Две тысячи одиннадцатый. Январь. Первый рабочий день после Нового года, темный и сырой. Как он прошел – не помню. Вечером в электричке было жарко, полно народу, белый люминесцентный свет мерцал и дрожал. Передо мной сидели мама с дочкой лет семи-восьми, они накупили деревянных игрушек, наверное, такие делали в старину: круг с курочками, клюющими зерно, кукла с веревочными ногами и тяжелыми деревянными башмаками. Кукла качалась на пружинке и улыбалась нарисованной улыбкой, безмятежно-счастливой.
Машинист объявил, что поезд не останавливается на станциях Строитель, Челюскинская, Тарасовская, Клязьма, Мамонтовская.

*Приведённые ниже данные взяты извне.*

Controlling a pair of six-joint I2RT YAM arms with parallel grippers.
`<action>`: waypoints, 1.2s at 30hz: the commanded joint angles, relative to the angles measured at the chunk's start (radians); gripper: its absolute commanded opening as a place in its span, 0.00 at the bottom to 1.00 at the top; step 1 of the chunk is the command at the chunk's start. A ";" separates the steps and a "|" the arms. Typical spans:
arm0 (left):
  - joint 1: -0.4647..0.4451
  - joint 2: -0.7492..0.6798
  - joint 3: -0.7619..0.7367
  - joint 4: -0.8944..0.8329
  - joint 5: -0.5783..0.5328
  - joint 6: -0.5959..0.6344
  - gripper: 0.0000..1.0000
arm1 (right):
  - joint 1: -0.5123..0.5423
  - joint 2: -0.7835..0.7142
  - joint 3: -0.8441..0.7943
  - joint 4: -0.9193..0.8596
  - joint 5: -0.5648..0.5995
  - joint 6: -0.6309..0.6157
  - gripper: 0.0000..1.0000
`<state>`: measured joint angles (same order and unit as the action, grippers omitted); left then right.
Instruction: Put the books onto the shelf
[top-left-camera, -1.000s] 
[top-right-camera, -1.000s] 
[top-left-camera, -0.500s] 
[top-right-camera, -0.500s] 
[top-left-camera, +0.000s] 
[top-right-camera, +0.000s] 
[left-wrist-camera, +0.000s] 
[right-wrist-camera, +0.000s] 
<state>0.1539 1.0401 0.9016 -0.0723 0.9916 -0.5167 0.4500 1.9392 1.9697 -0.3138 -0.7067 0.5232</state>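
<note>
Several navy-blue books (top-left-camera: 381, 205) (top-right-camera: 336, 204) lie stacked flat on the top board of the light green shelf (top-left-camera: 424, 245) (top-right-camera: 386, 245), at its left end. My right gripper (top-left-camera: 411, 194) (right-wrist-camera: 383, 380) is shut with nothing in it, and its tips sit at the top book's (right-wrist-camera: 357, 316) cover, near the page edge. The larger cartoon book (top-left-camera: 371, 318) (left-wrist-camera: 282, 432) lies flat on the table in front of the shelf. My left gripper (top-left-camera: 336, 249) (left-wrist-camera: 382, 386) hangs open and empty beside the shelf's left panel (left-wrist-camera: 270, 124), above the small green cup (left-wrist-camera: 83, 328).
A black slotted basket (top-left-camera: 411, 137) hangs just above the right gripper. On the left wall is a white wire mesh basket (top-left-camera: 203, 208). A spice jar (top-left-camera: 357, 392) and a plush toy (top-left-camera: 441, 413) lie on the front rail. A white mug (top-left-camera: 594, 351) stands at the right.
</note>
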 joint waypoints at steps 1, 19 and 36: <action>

– Со всеми остановками, – вздохнула девочка.
– Нет, – возразила мама.
– Со всеми, – не сдавалась девочка.
И я подумала: какая глупая девочка, но девочка оказалась умная, поумнее нас. Они вышли в Мытищах. И потому Строитель, Челюскинская, Тарасовская, Клязьма и Мамонтовская для них не существовали – были уже после того, как они покинули электричку, после Мытищ. Да, большая часть мира для нас не существует, не имеет значения. Видимого значения, по крайней мере.
Чуть впереди и через проход от нас сидел парнишка. Сидел ко мне спиной, но иногда поворачивал лицо, так что я могла его разглядеть. И сразу было ясно по его лицу, что он слабоумный. Не знаю, почему это сразу так ясно. Кажется, что в его лице не было выражения. Не было усталости, не было радости, не было мысли. Даже в деревянном лице куклы было выражение, художник его худо-бедно изобразил.